Recetores acidérgicos gama-aminobutíricos

  • Complexos macromoleculares compostos por 5 subunidades proteicas
  • Permitem a entrada de Cl na célula → inibição da neurotransmissão
  • Os anestésicos IV têm como alvo diferentes pontos do canal, aumentando a duração ou a frequência do fluxo de Cl através do canal aberto.
  • GABA A :
    • Cl ionotrópico transmembranar canal que se abre via ativação do recetor
    • Causa hiperpolarização do neurónio para suprimir a excitabilidade
    • A ligação a α 1 resulta em sedação, enquanto a ligação a α 2 resulta em diminuição da ansiedade.
  • GABA B :
    • Recetor acoplado à proteína G que inibe a adenilil ciclase, abre os canais de K + e fecha os canais de Ca 2+
    • Funciona como um autorrecetor
    • O funcionamento alterado do GABA B está associado a vários distúrbios neuropsiquiátricos, como ansiedade, depressão, dependência e défice cognitivo.

Relevância Clínica

  • Doença de Parkinson: doença degenerativa dos gânglios da base caracterizada por uma síndrome clínica que se manifesta com bradicinesia (movimentos lentos), rigidez em “roda dentada” e tremores em repouso.

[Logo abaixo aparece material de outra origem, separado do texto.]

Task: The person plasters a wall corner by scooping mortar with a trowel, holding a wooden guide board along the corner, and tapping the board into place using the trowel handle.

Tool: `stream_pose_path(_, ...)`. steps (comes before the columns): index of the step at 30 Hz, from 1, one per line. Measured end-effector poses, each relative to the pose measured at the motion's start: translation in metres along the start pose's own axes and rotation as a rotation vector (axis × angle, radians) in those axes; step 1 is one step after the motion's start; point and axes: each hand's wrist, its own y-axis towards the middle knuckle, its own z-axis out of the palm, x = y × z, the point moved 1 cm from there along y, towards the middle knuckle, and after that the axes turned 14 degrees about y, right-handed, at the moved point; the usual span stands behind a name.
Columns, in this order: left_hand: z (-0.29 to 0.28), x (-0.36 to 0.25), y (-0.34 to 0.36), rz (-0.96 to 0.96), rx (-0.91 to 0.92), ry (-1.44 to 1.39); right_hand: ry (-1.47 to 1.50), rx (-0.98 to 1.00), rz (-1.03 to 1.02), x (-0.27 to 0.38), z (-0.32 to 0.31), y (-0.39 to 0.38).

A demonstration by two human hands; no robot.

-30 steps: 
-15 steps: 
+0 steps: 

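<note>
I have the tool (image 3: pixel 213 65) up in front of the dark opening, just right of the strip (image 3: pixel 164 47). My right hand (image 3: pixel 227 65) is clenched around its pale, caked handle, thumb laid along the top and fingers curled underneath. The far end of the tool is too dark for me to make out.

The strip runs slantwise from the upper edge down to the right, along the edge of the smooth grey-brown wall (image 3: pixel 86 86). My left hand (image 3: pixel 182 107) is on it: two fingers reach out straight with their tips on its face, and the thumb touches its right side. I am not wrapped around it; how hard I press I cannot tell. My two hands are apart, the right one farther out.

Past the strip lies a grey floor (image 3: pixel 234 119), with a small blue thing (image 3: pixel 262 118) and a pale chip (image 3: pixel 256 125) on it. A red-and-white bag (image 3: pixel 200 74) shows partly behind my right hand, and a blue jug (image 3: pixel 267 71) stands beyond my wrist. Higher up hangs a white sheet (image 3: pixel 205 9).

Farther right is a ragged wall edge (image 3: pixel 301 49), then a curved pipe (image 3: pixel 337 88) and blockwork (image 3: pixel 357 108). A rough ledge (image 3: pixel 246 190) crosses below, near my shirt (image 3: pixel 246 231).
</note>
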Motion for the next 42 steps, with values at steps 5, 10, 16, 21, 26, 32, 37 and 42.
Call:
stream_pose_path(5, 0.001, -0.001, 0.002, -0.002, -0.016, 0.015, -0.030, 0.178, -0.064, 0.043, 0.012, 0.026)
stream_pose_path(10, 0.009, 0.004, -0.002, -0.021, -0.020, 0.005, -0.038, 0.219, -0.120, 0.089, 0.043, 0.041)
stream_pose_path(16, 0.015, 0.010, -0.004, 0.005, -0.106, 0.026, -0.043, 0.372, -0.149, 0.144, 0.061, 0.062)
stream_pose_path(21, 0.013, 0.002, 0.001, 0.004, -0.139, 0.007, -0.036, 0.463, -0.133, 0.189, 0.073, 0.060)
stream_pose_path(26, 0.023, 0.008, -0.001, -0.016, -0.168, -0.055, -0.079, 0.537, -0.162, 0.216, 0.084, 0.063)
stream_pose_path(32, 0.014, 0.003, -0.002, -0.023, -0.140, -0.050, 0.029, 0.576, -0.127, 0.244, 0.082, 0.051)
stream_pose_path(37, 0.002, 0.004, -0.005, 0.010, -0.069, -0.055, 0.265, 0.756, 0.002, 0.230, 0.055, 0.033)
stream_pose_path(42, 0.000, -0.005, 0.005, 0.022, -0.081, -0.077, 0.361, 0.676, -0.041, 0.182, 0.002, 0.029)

A fisiopatologia da doença de Parkinson inclui a degeneração dos neurónios dopaminérgicos da substancia nigra e a subsequente perda do suprimento central de dopamina. O tratamento é feito com fármacos como levodopa/carbidopa, inibidores da MAO-B e agonistas dopaminérgicos, que restauram a atividade dopaminérgica. Atualmente, não há tratamentos curativos; concentra-se na melhoria dos sintomas.
  • Antidepressivos: fármacos originalmente usados para tratar a depressão. Com base na teoria do desequilíbrio de neurotransmissores, os antidepressivos procuram influenciar o humor alterando os níveis de neurotransmissores específicos no cérebro. Podem ser agrupados em classes como inibidores seletivos de recaptação de serotonina (SSRIs), inibidores de recaptação de serotonina-NE (SRNIs) e muitos outros com base nos seus efeitos. Os antidepressivos são indicados como tratamento de 1ª linha para o tratamento de perturbações da ansiedade e perturbação depressiva maior (PDM). A resposta terapêutica aos antidepressivos leva 2 a 4 semanas e o benefício total não é observado antes das 8 semanas. A sobredosagem pode ser fatal; assim, os sinais e sintomas de sobredosagem de SSRI/SRNI devem ser reconhecidos imediatamente.
  • Antipsicóticos (neurolépticos): fármacos usados para tratar doenças psicóticas e aliviar a agitação, mania e agressividade. Os antipsicóticos são divididos em antipsicóticos de 1ª geração e antipsicóticos atípicos ou de 2ª geração. Ambas as classes de fármacos atuam nos recetores de dopamina. Os efeitos colaterais notáveis de agentes antipsicóticos incluem doenças do movimento, sedação relacionada com a dose e síndrome metabólica.
  • Benzodiazepinas: fármacos que atuam no recetor GABA A para produzir efeitos inibitórios no SNC. As benzodiazepinas potenciam a atividade do GABA. As benzodiazepinas têm propriedades ansiolíticas, relaxantes musculares, hipnóticas, sedativas e anticonvulsivantes e geralmente não são recomendadas para uso prolongado, pois os indivíduos podem desenvolver dependência fisiológica e psicológica. Os efeitos colaterais podem incluir défice cognitivo, sonolência e depressão respiratória.

Referências

  1. Barrett, K.E., Barman, S.M., Boitano, S., Reckelhoff, J.F. (2017). Neurotransmitters & Neuromodulators. Barrett, K.E., Barman, S.M., Boitano, S., Reckelhoff, J.F., Barrett, K.E., Barman, S.M., Boitano, S., Reckelhoff, J.F. (Eds.). In Ganong’s Medical Physiology Examination & Board Review. McGraw-Hill Education. http://accessmedicine.mhmedical.com/content.aspx?aid=1142554495 
  2. Yohn, C.N., Gergues, M.M., Samuels, B.A. (2017). The role of 5-HT receptors in depression. Mol Brain 10, 28. https://doi.org/10.1186/s13041-017-0306-y
  3. Mishra, A., Singh, S., Shukla, S. (2018). Physiological and Functional Basis of Dopamine Receptors and Their Role in Neurogenesis: Possible Implication for Parkinson’s disease. J Exp Neurosci. doi:10.1177/1179069518779829
  4. Sadock, B.J., Sadock, V.A., Ruiz, P. (2014). Kaplan and Sadock’s Synopsis of Psychiatry: Behavioral Sciences/Clinical Psychiatry (11th ed.). Chapter 1, Neural Sciences, 35–67. Philadelphia, PA: Lippincott Williams and Wilkins.